January + February 2014








 Monday 27 January 2014 at 7:30
Children and Youth in the Spartan Mirage
Nigel Kennell
UBC Classics, Near East and Religious Studies



From Plutarch to the movie 300, the way Spartans brought up their children has both fascinated and appalled. In this lecture the Spartan historian Nigel Kennell will unlock the mysteries of Spartan training to show how boys and girls were actually educated to be members of society in one of the most powerful Greek city states.  Nigel Kennell’s research interests include The History of Sparta, Greek Epigraphy, and Greek Civic Culture in the Hellenistic and Roman Periods.






Monday 24 February 2014 at 7:30
Energy, Prime Movers, and Machines in the Ancient Greek
World
John P. Oleson
Department of Greek and Roman Studies
University of Victoria

In modern popular culture the ancient Greek world is often represented as a slow-moving and tradition-bound, more interested in theory and dialectic than in practical accomplishments.

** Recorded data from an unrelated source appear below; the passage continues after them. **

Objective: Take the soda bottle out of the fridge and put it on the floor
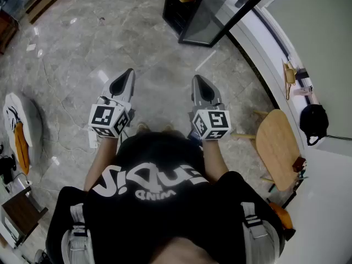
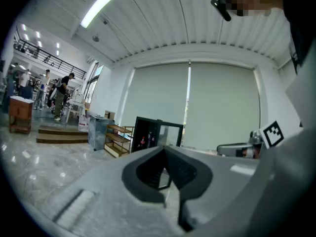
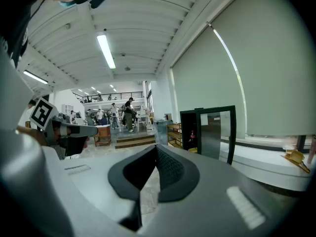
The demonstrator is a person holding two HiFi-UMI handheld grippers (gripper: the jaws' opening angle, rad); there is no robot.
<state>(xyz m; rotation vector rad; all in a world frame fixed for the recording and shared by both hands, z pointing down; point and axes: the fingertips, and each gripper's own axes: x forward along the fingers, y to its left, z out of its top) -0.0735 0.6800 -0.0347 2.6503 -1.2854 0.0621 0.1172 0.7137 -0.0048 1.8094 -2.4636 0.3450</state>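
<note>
The black fridge (image 1: 184, 7) stands some way ahead on the marble floor, its glass door (image 1: 220, 10) swung open. Small bottles (image 2: 142, 141) with red on them show on its shelves in the left gripper view; which one is the soda bottle I cannot tell. In the right gripper view the fridge (image 3: 189, 130) and one small bottle (image 3: 192, 134) show beside the open door (image 3: 217, 132). My left gripper (image 1: 128, 73) and right gripper (image 1: 197, 80) are held side by side at chest height, pointing at the fridge. Both are shut and hold nothing.
A round wooden chair (image 1: 278, 147) and a black bag (image 1: 313, 122) stand at the right by the white window ledge (image 1: 264, 43). Left of the fridge are a low wooden shelf (image 2: 116, 138) and a grey bin (image 2: 98, 131). People stand far off at the back.
</note>
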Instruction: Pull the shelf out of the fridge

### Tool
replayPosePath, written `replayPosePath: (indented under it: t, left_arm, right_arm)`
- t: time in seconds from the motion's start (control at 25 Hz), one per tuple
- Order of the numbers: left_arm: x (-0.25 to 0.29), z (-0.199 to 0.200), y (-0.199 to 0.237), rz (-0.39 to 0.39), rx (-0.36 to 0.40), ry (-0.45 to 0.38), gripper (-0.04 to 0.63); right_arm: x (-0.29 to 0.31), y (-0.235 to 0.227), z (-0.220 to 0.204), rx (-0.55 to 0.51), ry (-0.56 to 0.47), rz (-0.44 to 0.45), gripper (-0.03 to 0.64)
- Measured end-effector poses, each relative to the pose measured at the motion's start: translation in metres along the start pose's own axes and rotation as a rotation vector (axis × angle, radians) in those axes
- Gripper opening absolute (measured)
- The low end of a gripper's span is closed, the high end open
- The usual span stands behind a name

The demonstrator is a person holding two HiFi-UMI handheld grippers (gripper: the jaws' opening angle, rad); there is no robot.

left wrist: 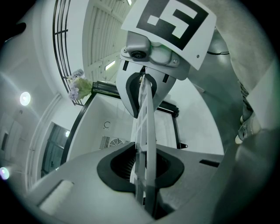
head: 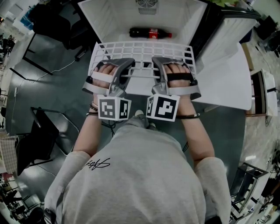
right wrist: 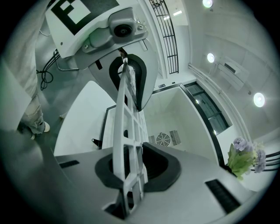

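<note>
A white grid shelf (head: pixel 144 51) sticks out of the open fridge (head: pixel 109 19), most of it clear of the cabinet. My left gripper (head: pixel 127 65) and right gripper (head: pixel 157 65) sit side by side at its near edge, each shut on the grid. The left gripper view shows the shelf edge-on (left wrist: pixel 148 127), pinched between the dark pads of the left gripper (left wrist: pixel 142 165). In the right gripper view the shelf (right wrist: pixel 127 131) runs the same way through the right gripper (right wrist: pixel 134 168). A cola bottle (head: pixel 150 33) lies on the fridge floor behind the shelf.
The fridge door (head: pixel 227 74) stands open at the right. A fan grille (head: pixel 147 6) marks the fridge's back wall. A dark chair (head: pixel 43 131) stands at the left, and shelving (head: pixel 264 94) at the far right. Flowers (right wrist: pixel 243 157) rest by the fridge.
</note>
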State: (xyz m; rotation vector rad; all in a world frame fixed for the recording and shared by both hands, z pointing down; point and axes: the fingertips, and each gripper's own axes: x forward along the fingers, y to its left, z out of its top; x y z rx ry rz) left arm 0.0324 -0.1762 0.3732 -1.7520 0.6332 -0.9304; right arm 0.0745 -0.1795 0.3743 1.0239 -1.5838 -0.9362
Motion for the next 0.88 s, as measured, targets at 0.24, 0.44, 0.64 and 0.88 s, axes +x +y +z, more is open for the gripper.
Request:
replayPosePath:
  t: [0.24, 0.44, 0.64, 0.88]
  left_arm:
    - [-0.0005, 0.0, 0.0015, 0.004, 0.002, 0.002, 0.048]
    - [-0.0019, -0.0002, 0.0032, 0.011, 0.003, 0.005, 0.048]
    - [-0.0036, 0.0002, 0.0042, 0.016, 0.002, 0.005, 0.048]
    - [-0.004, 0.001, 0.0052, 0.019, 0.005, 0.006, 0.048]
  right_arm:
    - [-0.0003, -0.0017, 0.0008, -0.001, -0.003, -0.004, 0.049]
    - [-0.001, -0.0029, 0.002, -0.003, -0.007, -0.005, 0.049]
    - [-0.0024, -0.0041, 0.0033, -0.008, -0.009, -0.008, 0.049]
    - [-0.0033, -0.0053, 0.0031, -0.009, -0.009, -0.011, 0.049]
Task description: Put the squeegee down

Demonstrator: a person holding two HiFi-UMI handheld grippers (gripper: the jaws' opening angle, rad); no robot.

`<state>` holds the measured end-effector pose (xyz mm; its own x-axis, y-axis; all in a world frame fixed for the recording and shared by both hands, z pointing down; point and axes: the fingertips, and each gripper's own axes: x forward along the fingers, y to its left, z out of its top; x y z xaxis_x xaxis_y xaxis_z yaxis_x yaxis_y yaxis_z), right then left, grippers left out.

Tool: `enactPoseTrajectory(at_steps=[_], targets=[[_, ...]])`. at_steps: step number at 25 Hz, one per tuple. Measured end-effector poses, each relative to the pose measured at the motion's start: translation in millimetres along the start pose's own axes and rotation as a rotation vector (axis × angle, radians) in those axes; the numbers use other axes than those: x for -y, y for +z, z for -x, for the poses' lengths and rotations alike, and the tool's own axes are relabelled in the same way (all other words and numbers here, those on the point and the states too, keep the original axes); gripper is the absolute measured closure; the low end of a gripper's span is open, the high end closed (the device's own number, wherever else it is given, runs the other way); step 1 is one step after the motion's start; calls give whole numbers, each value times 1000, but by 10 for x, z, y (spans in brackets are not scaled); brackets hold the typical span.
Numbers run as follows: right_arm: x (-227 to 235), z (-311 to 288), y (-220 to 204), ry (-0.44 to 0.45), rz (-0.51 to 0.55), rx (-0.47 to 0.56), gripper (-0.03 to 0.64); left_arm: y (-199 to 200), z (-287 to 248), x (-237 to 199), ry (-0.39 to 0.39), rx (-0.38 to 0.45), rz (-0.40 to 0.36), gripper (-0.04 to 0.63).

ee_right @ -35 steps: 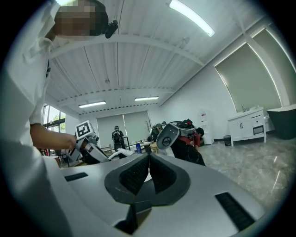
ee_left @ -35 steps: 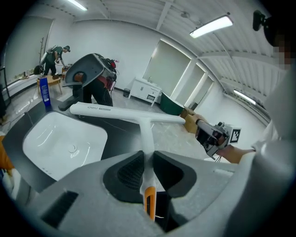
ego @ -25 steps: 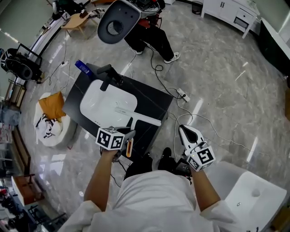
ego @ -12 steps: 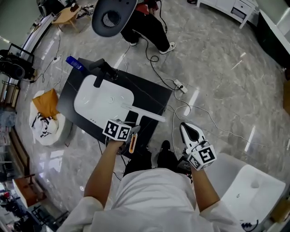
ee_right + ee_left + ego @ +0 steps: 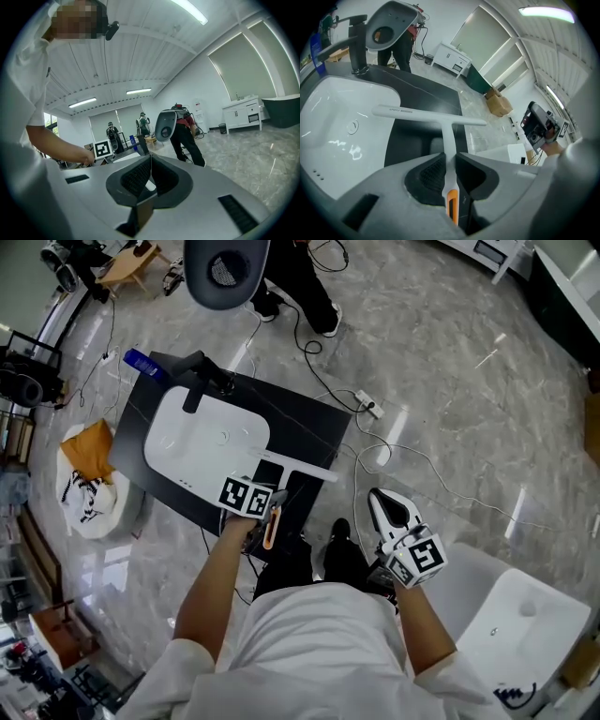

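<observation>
The squeegee is white and T-shaped with an orange end to its handle. Its blade (image 5: 298, 465) lies across the black counter (image 5: 314, 432) just right of the white basin (image 5: 187, 442). My left gripper (image 5: 269, 512) is shut on the handle (image 5: 448, 150), and the blade (image 5: 426, 114) points away over the basin's edge. Whether the blade touches the counter I cannot tell. My right gripper (image 5: 382, 500) hangs off to the right over the floor, its jaws (image 5: 150, 164) shut with nothing between them.
A black faucet (image 5: 199, 382) and a blue bottle (image 5: 141, 362) stand at the counter's far side. Cables and a power strip (image 5: 373, 410) lie on the marble floor. A white basket with an orange cloth (image 5: 89, 474) sits at the left, and a white unit (image 5: 525, 620) at the lower right.
My left gripper has sunk with the squeegee, bringing the blade down toward the counter beside the basin. The right gripper has hardly moved.
</observation>
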<state>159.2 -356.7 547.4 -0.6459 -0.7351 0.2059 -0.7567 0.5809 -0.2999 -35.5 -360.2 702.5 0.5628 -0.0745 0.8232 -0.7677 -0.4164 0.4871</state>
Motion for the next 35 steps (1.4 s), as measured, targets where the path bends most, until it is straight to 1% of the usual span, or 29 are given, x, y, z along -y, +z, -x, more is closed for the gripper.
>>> enactPoseTrajectory(at_steps=[11, 18, 22, 26, 29, 32, 35], targets=[[25, 36, -78, -9, -12, -15, 601, -40, -161, -128, 17, -6, 31, 518], [51, 102, -123, -18, -30, -15, 601, -66, -194, -149, 34, -2, 32, 518], [53, 93, -108, -10, -17, -17, 601, -63, -201, -160, 38, 5, 33, 517], [36, 92, -123, -7, -26, -18, 601, -69, -208, -160, 56, 16, 22, 514], [14, 78, -126, 3, -24, -17, 601, -76, -206, -192, 85, 22, 12, 491], [11, 87, -106, 10, -18, -15, 601, -49, -125, -201, 108, 44, 6, 469], [46, 120, -81, 9, -12, -9, 601, 24, 84, -172, 121, 100, -2, 468]])
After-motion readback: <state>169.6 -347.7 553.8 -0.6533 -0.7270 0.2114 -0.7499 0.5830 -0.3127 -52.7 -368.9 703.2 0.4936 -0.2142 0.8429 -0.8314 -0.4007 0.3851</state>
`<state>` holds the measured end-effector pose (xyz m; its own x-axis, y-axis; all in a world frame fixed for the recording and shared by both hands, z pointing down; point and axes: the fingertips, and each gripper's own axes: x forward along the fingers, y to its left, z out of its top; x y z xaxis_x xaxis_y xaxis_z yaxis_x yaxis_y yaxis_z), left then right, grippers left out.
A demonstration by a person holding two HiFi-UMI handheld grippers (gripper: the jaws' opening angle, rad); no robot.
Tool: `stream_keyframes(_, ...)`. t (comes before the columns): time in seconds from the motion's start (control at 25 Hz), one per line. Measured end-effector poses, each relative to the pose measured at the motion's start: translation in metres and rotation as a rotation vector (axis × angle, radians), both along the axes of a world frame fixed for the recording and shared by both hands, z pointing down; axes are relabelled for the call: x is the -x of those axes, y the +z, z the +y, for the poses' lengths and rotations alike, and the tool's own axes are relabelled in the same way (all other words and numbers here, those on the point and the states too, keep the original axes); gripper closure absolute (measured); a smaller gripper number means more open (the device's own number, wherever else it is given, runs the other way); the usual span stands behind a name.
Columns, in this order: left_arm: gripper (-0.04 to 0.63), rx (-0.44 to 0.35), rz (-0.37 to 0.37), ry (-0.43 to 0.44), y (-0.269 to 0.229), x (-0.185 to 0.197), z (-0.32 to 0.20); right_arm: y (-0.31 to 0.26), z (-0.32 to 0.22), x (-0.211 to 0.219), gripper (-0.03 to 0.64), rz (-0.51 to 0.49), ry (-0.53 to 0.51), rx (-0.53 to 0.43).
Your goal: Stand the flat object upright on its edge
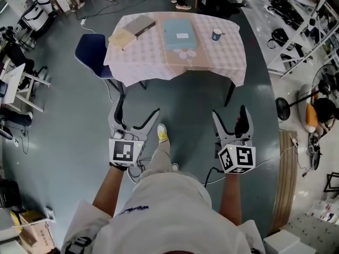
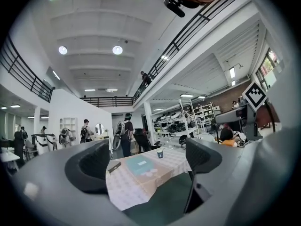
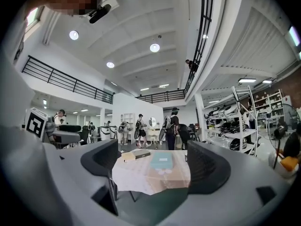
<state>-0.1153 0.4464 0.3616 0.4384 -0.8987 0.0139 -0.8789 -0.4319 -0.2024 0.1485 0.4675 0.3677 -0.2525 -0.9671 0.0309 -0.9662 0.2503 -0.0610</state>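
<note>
The blue box [image 1: 178,34] lies flat in the middle of the table [image 1: 212,62], with a mug [image 1: 216,34] to its right, contents unseen. The left gripper [image 1: 139,110] and right gripper [image 1: 229,112] gape empty, with bare floor [image 1: 185,97] between them and the table's near edge.

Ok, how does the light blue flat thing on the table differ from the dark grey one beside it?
The light blue flat thing is larger, with a white label; the dark grey one is smaller and plain. The blue lies square to the table near its middle; the grey lies skewed beside a tan item. Both lie flat.
</note>
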Motion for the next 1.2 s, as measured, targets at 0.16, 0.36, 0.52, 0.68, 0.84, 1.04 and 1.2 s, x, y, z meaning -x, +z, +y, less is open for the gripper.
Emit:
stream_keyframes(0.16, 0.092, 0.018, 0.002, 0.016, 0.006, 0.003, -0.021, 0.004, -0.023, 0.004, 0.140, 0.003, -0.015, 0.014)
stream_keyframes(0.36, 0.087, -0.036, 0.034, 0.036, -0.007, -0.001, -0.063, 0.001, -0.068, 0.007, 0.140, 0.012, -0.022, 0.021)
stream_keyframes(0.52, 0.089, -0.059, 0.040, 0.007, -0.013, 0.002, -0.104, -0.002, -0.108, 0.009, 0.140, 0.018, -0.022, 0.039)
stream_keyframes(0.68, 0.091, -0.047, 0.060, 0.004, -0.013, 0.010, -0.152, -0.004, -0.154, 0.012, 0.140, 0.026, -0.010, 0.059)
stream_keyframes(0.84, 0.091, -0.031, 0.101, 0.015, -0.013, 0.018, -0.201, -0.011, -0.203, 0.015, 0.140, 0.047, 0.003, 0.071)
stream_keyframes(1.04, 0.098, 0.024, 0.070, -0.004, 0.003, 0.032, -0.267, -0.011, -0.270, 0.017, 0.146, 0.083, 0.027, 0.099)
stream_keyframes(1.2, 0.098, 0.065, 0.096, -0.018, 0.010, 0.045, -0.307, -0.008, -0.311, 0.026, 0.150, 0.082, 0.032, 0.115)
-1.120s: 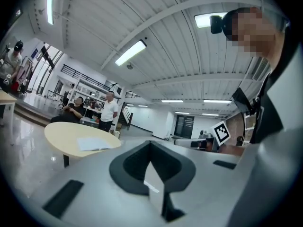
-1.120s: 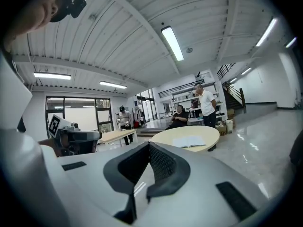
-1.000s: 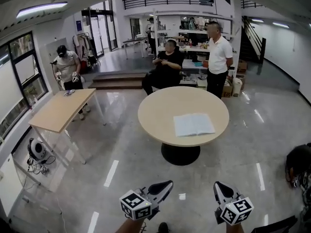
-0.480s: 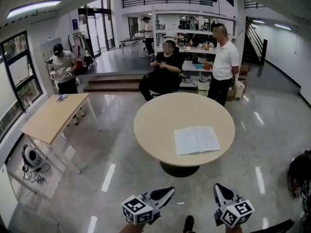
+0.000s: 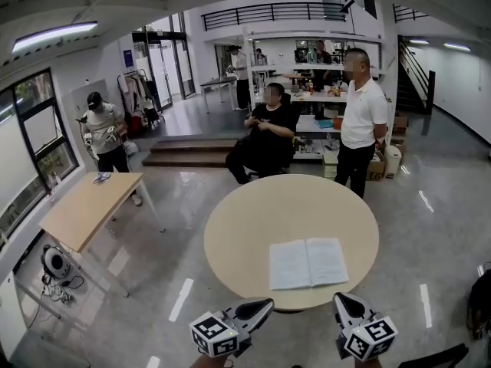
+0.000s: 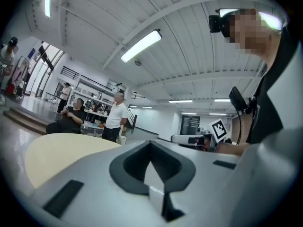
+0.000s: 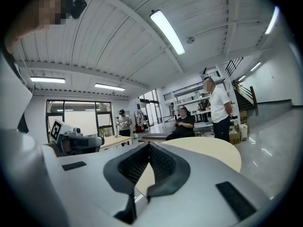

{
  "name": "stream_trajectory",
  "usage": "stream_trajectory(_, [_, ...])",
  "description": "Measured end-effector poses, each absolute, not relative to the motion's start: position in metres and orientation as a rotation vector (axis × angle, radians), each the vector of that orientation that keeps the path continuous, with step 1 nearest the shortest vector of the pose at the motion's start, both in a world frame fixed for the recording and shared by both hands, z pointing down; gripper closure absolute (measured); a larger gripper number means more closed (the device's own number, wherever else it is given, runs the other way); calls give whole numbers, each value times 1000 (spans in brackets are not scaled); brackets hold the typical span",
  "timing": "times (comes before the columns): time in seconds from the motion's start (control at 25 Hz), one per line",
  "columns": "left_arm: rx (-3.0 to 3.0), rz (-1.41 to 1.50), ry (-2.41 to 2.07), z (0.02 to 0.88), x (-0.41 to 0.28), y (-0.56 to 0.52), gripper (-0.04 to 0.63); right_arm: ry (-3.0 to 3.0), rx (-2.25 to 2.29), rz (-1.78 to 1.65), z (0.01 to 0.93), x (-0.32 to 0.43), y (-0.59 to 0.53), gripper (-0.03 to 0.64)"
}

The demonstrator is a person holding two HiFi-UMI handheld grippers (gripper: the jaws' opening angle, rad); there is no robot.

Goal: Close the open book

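A rectangular wooden table (image 5: 84,209) is seen at the far left, well apart from the round table (image 5: 230,236). On the round table the open book (image 5: 308,262) is laid flat, pages up, toward the near edge. The left gripper (image 5: 266,305) and the right gripper (image 5: 339,299) are held near that edge, clear of the book, each with its jaws pressed together tip to tip and nothing between them.

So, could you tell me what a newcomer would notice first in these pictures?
An open white-paged book lies on the round beige table, centre of the head view. The left gripper and right gripper, both shut and empty, point towards it from the bottom edge.
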State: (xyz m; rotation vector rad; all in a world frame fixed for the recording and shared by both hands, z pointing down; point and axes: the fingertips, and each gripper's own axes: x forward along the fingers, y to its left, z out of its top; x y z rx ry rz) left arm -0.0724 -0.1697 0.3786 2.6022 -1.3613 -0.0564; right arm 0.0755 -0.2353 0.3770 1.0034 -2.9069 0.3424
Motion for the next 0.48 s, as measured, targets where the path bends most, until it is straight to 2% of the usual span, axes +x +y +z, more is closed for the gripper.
stream_trajectory(0.48, [2538, -9, -1396, 402, -103, -304, 603, -2906, 931, 393, 395, 34, -372, 618])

The ancient Romans often serve as a foil to this construct, shown as vigorous and forward-looking, and fitted out with equipment and machinery that fostered their conquest of the Mediterranean world. In fact, the Greeks were very interested in sources of energy that could be harnessed for human benefit, including inanimate prime movers, and machines of varying degrees of complexity were important to the Greek way of life. Many of the machines used by the Romans evolved from Greek innovations or inventions. In this illustrated lecture Professor Oleson reviews the literary and archaeological evidence for this neglected aspect of ancient Greek culture.